小石川小日向にあった“切支丹御用屋敷”は、跡地にいまでは石碑と説明板があるだけです。が、江戸時代に幕府がここでキリスト教の宣教師を幽閉し、厳選した秀才たちに西洋の知識を教え込ませた。 だからこそ日本は鎖国政策を敷きながらも黒船来襲に際してうまく対処できたそうです。

小石川小日向は、高台です。坂が多い。武家屋敷がたくさんあった。

今でもこの地域は勝手口があるような屋敷も点在し、庭付き住宅が並ぶ。僕は目白台のほうからアクセスし、瀟洒な家や手入れのされたお庭を眺めて楽しんだ。地下鉄丸ノ内線・茗荷谷のほうに向かって適当に徘徊しているうちに緑と雨の匂いのなか、切支丹御用屋敷跡の石碑に着いた。
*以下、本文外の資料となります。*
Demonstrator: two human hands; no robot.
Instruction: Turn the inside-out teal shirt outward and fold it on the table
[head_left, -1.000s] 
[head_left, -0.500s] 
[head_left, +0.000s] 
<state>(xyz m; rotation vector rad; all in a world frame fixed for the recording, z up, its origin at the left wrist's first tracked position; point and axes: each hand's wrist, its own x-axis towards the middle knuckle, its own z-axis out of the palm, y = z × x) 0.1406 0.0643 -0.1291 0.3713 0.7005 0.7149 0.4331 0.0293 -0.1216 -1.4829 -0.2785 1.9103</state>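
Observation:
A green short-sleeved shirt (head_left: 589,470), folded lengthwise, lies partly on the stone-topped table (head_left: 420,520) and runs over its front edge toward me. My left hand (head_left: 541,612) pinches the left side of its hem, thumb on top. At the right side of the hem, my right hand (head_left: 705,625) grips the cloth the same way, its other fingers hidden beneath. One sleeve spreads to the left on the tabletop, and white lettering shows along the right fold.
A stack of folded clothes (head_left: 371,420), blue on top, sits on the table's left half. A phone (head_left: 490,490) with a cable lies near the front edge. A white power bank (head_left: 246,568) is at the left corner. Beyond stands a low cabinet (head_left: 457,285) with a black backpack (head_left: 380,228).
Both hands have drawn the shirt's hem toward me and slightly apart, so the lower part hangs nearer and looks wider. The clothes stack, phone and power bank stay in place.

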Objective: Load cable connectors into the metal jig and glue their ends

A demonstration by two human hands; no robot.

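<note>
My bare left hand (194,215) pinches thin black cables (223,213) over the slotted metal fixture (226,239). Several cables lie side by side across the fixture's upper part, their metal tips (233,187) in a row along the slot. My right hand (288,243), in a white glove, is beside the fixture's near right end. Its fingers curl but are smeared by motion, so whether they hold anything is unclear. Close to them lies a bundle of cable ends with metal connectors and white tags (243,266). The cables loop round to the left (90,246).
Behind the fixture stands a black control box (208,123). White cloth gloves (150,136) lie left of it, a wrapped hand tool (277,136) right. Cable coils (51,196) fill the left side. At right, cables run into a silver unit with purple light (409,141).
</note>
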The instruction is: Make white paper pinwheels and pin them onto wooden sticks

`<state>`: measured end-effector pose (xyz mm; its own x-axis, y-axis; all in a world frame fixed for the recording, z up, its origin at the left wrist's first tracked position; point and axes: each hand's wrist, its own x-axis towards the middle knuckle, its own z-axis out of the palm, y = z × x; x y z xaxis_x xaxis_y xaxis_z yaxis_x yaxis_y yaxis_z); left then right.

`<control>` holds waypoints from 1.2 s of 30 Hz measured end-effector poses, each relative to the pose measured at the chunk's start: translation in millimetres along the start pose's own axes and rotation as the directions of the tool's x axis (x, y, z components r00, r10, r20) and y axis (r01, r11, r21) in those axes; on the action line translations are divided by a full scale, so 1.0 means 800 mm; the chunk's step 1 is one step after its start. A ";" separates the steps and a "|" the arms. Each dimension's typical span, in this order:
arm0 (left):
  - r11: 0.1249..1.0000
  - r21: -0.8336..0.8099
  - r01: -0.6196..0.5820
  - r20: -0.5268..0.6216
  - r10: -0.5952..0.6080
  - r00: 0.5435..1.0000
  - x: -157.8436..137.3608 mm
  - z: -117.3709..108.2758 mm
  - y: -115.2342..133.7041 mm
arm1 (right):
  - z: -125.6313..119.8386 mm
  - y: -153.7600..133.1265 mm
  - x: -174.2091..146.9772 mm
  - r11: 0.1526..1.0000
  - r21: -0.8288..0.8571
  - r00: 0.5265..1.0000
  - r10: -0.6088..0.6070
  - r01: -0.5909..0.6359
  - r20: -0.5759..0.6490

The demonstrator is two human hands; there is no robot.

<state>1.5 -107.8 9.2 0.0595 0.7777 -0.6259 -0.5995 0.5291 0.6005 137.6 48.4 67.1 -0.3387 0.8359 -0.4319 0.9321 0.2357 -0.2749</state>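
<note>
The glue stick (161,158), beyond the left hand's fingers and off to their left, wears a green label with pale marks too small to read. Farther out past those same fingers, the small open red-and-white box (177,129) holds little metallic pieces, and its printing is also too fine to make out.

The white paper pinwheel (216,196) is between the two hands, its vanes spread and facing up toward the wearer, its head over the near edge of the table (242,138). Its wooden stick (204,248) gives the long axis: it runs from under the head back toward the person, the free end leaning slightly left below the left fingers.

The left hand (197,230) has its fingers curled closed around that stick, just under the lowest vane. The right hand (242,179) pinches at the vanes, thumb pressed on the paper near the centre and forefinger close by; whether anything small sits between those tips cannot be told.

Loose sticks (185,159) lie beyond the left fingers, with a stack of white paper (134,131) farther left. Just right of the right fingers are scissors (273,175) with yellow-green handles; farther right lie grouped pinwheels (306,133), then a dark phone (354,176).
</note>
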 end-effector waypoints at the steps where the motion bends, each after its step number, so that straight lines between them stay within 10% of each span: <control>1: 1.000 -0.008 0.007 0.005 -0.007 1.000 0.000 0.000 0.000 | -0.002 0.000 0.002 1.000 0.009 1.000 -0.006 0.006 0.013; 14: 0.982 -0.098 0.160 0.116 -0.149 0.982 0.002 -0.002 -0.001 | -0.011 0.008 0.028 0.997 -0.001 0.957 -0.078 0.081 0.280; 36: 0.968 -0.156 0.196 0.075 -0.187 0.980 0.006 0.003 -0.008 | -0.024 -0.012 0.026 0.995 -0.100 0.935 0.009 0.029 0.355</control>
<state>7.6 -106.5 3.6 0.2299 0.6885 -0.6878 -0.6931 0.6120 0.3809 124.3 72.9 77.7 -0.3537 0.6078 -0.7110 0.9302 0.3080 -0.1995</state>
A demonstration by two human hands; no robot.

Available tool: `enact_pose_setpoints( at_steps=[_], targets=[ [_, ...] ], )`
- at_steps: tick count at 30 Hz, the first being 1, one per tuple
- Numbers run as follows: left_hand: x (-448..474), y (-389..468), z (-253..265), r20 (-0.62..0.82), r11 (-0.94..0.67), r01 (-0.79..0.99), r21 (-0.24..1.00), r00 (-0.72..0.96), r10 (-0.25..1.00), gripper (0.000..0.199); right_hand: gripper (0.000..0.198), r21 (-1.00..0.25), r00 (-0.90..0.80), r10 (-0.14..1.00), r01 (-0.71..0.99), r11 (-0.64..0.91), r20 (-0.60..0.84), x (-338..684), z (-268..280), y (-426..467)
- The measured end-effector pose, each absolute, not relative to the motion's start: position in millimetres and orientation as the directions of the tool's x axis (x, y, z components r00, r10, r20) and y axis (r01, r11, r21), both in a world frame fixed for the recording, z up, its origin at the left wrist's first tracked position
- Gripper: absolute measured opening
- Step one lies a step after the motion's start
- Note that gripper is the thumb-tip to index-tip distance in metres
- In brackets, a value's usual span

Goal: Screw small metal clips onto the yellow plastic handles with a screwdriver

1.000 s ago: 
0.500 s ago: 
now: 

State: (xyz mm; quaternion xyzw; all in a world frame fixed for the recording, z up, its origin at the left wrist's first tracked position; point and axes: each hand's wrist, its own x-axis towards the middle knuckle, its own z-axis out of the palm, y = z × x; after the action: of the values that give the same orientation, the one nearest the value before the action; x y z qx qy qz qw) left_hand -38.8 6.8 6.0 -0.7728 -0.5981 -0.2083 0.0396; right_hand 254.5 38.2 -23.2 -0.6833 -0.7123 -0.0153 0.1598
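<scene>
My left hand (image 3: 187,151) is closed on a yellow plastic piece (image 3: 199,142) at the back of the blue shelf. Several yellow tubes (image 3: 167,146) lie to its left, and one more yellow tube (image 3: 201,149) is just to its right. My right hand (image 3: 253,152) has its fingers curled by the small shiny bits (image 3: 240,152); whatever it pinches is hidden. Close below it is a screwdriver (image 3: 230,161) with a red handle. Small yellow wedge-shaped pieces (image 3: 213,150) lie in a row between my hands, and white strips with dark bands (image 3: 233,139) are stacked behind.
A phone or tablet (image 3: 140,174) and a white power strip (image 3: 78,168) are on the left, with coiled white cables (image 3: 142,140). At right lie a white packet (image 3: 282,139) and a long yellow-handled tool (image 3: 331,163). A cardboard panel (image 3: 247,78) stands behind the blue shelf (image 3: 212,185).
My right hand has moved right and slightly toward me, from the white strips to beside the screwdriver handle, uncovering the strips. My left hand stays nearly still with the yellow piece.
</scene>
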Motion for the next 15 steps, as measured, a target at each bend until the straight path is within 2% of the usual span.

日本に渡り来た宣教師は神学だけでなく、天文学、数学、冶金(製鉄)、化学、生物学、医療などに通じた知的エリートでした。各地の藩から選ばれた人たちが小石川小日向で密かに宣教師たちから学び、隠密裏に幕府で働いた。

江戸時代、幕府は藩に対してさまざまな御法度を定めます。測量をして築城・造成・橋を架けること。大型船舶の造船。それらは幕府のお目付役監視・指導のもとでないといけません。

まあ、そんなことを切支丹御用屋敷あたりで想ってぶらつきました。坂を下れば東京メトロ丸ノ内線が地上を走るあたりで、線路脇には紫陽花。